Required work: Where the line with "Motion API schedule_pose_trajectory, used" appears below, start writing out lines exactly, and finish with the line with "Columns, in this", which is included; write out nothing else.

(Records shown)

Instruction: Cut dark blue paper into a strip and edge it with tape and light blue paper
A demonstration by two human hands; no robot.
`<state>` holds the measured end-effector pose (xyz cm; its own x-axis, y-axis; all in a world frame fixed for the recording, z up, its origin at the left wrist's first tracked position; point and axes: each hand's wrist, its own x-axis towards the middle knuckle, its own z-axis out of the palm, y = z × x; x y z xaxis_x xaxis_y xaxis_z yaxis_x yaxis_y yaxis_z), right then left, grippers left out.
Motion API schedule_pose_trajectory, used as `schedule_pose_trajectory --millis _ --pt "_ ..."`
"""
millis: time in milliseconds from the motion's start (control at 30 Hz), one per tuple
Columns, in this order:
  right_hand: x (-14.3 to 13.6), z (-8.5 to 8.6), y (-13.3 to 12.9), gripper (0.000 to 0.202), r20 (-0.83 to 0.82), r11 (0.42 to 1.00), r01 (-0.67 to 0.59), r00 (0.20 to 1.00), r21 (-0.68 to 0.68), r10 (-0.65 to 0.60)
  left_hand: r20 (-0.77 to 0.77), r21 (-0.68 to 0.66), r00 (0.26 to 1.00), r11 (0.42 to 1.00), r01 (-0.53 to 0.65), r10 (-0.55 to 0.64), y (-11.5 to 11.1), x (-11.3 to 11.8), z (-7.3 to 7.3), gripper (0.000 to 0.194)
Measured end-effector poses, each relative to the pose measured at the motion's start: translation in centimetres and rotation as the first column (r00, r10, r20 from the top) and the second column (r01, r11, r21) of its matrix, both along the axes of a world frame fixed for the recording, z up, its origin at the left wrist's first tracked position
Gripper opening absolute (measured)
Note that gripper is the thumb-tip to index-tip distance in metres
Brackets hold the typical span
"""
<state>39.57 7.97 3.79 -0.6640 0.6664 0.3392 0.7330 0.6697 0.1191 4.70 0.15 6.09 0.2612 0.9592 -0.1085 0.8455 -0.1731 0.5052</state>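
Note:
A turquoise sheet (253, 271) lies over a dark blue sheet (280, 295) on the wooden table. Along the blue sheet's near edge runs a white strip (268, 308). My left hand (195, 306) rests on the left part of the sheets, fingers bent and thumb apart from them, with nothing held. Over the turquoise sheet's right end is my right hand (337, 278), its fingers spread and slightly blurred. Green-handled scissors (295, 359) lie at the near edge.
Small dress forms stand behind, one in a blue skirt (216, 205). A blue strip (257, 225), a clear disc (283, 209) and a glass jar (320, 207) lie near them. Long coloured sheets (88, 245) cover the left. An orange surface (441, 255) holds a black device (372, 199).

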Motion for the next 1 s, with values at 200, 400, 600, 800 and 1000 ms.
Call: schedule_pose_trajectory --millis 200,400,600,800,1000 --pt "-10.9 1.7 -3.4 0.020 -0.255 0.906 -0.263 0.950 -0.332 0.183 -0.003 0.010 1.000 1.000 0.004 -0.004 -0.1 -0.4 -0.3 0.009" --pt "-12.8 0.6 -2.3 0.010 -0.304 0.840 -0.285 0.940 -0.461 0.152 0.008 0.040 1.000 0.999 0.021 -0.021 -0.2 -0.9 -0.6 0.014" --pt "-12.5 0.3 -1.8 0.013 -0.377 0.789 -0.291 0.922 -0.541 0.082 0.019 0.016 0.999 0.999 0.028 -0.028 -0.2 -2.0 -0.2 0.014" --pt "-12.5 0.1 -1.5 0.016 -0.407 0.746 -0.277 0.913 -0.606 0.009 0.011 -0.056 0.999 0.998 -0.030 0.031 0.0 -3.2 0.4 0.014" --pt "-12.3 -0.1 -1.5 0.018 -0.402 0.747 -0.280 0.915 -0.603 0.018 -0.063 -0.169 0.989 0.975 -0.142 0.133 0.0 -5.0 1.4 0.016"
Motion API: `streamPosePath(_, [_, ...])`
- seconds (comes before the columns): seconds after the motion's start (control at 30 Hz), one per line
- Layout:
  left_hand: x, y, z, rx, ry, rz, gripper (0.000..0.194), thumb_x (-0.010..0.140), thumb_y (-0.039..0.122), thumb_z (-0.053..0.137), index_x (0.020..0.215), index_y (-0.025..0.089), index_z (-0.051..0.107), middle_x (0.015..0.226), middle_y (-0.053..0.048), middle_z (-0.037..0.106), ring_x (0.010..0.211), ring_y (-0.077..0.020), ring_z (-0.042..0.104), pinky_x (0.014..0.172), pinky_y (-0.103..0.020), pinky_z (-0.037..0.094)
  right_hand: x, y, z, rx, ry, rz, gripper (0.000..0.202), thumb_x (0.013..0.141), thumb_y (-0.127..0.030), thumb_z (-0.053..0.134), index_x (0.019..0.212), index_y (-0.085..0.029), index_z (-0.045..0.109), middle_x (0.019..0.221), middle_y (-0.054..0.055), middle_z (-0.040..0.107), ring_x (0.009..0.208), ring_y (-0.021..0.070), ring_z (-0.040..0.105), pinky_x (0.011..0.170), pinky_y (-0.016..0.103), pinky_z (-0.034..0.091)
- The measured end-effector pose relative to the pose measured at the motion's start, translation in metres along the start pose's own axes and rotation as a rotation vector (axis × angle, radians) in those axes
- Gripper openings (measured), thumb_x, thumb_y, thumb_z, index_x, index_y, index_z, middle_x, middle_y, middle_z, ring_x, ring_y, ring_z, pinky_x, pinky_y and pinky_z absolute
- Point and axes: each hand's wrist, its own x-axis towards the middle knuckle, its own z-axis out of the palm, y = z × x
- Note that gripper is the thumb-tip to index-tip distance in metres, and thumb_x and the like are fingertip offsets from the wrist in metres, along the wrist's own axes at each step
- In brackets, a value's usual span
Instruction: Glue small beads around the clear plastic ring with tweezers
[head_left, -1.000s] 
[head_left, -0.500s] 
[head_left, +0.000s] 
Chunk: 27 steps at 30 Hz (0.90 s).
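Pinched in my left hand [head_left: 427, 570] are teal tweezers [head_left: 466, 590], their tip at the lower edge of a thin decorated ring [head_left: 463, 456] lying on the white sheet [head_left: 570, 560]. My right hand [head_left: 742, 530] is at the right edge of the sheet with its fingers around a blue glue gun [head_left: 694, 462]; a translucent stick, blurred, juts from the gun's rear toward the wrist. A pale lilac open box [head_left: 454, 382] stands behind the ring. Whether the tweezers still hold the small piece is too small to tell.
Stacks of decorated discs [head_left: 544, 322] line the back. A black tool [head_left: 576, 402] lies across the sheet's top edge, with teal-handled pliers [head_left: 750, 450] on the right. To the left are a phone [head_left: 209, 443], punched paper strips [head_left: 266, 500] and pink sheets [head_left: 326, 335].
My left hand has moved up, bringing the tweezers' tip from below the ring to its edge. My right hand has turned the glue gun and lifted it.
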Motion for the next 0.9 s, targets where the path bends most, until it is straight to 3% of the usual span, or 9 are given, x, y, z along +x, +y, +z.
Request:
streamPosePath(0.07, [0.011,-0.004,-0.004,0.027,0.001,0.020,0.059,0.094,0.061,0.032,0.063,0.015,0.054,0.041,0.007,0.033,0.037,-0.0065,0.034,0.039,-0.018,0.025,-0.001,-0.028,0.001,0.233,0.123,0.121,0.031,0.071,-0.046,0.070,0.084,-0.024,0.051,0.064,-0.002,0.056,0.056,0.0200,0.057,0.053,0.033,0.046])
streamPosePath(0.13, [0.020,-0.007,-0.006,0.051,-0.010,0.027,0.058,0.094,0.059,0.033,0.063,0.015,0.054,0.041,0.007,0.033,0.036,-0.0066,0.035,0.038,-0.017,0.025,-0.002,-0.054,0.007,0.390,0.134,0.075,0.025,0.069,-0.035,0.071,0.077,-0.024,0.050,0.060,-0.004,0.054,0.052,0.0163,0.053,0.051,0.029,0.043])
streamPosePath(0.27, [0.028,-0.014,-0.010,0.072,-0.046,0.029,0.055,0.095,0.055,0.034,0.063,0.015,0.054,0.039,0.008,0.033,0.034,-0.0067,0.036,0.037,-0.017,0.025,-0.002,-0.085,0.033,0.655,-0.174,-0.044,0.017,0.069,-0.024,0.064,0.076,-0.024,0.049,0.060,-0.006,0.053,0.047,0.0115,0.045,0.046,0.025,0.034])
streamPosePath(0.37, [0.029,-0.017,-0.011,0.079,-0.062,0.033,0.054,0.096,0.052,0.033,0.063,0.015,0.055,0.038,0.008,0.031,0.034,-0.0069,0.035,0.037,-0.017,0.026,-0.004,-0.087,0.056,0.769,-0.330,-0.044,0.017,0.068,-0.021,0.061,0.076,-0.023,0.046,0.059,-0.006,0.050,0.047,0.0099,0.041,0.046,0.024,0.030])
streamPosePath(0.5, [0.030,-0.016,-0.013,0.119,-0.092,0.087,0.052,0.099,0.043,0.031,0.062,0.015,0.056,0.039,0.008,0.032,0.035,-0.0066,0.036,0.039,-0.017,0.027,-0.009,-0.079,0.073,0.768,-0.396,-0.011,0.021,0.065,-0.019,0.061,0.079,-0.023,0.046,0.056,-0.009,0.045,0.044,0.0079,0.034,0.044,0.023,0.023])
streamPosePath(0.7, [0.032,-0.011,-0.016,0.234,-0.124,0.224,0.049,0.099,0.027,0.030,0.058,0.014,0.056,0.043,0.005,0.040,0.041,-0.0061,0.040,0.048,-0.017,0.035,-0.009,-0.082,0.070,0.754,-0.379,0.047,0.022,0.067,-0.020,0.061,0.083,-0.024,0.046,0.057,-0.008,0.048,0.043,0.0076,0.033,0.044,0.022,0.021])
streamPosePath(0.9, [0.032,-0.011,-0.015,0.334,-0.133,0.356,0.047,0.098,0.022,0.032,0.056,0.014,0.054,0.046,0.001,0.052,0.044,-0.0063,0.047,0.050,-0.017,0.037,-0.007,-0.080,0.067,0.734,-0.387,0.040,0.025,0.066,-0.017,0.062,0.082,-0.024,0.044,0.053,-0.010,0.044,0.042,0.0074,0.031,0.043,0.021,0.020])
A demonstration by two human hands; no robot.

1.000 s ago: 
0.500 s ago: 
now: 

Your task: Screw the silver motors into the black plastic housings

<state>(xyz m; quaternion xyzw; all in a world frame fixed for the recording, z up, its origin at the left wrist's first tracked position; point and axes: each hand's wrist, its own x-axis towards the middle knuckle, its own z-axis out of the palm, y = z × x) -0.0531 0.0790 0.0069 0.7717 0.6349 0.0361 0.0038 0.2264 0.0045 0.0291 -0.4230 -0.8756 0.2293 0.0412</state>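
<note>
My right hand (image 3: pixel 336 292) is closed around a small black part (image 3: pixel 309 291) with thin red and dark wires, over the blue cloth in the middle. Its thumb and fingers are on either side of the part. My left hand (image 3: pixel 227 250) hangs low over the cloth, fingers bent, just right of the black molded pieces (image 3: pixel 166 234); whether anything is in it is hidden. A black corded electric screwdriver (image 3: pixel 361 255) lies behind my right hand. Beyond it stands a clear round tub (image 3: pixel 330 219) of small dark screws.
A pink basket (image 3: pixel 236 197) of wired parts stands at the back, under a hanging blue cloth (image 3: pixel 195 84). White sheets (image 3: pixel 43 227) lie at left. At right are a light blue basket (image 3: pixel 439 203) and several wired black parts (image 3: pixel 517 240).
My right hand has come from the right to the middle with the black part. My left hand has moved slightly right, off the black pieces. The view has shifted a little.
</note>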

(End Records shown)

Problem solution:
Motion API schedule_pose_trajectory, used as `schedule_pose_trajectory --millis _ --pt "_ ..."`
"""
millis: time in milliseconds from the motion's start (control at 30 Hz), one per tuple
Columns, in this order:

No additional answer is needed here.